ACTIVITY
Across the data below, how many lines have the word "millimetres" in them? Respond with the number alone.

THE DATA
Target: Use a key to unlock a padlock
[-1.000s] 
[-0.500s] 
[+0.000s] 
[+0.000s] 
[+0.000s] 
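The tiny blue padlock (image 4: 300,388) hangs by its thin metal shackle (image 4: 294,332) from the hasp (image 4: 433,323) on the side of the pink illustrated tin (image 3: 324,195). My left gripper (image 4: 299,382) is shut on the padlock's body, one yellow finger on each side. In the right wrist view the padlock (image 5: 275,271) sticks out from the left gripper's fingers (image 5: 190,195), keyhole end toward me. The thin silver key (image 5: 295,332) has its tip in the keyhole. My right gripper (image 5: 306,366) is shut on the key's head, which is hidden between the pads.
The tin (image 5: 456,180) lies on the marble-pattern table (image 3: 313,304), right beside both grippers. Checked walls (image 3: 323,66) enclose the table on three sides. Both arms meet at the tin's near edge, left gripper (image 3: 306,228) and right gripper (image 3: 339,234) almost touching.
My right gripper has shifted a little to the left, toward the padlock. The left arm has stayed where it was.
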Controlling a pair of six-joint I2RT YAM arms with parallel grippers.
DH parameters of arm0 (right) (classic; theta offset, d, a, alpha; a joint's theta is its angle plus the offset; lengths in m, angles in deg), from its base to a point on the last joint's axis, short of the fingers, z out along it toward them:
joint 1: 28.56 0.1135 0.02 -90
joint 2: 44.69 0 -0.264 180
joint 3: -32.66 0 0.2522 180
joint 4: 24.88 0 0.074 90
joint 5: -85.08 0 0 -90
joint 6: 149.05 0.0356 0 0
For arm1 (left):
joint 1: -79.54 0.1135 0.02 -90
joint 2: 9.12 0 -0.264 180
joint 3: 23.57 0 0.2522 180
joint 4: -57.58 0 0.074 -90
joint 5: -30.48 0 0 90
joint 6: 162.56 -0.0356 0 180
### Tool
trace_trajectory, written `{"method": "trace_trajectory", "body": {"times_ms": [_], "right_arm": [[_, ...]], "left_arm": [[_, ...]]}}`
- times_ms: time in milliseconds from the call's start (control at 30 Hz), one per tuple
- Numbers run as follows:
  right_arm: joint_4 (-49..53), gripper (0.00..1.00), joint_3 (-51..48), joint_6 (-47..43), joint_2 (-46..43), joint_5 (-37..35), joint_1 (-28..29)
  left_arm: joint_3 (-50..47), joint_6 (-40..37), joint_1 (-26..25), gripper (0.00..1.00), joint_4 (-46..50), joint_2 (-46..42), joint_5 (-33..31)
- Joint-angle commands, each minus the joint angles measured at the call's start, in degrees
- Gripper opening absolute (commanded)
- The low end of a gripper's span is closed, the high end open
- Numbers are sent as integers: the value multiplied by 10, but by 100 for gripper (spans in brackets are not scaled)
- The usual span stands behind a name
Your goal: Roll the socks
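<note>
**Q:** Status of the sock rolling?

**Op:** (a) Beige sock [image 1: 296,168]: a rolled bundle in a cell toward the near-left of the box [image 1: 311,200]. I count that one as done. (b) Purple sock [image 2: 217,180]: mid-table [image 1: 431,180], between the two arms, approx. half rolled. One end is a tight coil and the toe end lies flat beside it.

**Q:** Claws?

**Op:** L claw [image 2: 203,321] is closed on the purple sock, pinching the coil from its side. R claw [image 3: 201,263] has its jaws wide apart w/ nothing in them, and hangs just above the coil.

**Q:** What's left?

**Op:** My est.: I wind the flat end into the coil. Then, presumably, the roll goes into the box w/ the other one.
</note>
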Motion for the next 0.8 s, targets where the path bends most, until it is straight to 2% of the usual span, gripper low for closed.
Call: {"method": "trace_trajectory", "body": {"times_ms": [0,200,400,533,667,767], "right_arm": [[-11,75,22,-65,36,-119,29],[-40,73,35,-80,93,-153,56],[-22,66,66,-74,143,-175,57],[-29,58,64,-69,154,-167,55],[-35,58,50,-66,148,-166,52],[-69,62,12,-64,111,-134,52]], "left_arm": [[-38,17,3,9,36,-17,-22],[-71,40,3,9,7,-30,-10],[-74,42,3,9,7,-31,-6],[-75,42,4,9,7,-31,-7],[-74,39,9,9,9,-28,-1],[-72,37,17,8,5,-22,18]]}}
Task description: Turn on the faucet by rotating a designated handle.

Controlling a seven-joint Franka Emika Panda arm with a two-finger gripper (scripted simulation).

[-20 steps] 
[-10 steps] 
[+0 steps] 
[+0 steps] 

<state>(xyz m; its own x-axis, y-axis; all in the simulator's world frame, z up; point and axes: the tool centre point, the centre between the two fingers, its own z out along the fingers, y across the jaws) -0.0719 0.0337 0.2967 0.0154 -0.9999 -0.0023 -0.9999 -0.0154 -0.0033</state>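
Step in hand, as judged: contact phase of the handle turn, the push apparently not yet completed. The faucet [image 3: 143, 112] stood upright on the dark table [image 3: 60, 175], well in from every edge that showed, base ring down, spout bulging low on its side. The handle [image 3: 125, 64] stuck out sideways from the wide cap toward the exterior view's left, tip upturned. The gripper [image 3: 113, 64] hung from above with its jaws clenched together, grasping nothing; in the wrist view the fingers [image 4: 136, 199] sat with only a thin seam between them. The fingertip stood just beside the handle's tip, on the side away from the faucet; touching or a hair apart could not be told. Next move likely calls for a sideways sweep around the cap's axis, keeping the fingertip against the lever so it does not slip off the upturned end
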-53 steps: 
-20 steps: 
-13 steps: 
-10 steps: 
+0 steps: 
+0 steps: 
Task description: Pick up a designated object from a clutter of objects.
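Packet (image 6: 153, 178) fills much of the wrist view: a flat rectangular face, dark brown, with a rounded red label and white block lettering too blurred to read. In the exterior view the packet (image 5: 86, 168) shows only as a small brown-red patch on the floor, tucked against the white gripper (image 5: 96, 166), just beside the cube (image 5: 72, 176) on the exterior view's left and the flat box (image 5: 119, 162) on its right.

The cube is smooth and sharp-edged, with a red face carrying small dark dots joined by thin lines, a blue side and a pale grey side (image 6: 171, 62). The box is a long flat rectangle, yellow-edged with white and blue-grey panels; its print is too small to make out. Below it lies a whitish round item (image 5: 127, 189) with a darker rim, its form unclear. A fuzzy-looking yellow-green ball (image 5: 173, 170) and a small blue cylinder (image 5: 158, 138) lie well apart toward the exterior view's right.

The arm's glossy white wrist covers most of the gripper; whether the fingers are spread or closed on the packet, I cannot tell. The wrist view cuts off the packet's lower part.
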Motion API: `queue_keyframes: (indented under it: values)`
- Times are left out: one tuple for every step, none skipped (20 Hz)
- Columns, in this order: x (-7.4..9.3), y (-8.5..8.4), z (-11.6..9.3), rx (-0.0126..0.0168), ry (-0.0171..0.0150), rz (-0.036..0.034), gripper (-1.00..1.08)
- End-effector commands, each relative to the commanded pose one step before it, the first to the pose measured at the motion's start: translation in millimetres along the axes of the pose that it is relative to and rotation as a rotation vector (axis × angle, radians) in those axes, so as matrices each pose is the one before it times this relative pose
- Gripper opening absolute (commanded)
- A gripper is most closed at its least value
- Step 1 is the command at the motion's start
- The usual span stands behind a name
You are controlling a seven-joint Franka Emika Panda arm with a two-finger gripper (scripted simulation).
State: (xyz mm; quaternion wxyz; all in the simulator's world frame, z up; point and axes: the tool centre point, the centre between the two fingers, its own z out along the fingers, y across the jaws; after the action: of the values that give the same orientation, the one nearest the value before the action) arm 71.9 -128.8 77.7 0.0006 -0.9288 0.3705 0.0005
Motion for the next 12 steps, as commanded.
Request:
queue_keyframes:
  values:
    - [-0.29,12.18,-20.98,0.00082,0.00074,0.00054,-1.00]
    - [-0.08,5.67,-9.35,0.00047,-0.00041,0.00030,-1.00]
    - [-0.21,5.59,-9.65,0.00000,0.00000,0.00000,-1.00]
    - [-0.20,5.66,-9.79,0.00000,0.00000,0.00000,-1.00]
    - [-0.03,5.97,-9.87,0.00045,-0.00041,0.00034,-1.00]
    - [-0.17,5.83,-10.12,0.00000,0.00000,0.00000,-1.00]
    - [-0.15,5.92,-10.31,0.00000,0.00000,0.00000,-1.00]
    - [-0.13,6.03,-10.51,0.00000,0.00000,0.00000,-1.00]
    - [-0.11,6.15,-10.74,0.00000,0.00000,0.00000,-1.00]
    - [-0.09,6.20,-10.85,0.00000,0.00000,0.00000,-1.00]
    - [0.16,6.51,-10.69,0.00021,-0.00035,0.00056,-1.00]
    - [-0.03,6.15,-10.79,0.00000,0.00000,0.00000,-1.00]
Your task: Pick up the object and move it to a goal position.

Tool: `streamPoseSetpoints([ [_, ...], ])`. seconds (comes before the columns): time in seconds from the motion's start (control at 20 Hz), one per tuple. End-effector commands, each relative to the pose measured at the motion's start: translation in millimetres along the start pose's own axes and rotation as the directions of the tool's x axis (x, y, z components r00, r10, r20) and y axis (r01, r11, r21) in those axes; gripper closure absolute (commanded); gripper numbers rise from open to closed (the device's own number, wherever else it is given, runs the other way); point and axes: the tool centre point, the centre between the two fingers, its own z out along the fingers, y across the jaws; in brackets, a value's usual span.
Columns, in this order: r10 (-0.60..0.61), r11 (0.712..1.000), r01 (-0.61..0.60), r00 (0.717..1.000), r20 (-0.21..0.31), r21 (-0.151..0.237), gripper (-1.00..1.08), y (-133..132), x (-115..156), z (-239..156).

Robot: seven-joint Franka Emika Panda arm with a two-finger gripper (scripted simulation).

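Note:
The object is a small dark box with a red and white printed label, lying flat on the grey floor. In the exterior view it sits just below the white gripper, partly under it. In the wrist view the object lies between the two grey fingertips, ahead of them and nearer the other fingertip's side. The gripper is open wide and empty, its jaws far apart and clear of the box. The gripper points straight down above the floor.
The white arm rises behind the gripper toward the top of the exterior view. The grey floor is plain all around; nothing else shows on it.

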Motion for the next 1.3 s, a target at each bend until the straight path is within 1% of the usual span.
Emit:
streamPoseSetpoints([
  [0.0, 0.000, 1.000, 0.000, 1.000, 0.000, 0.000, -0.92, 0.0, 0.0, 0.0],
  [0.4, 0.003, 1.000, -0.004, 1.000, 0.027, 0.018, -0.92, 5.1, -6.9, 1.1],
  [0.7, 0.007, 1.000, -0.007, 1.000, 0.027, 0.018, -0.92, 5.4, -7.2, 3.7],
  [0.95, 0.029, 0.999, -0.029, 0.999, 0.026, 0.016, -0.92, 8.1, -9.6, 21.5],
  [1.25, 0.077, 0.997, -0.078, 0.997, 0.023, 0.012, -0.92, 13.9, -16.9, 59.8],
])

SOLUTION
2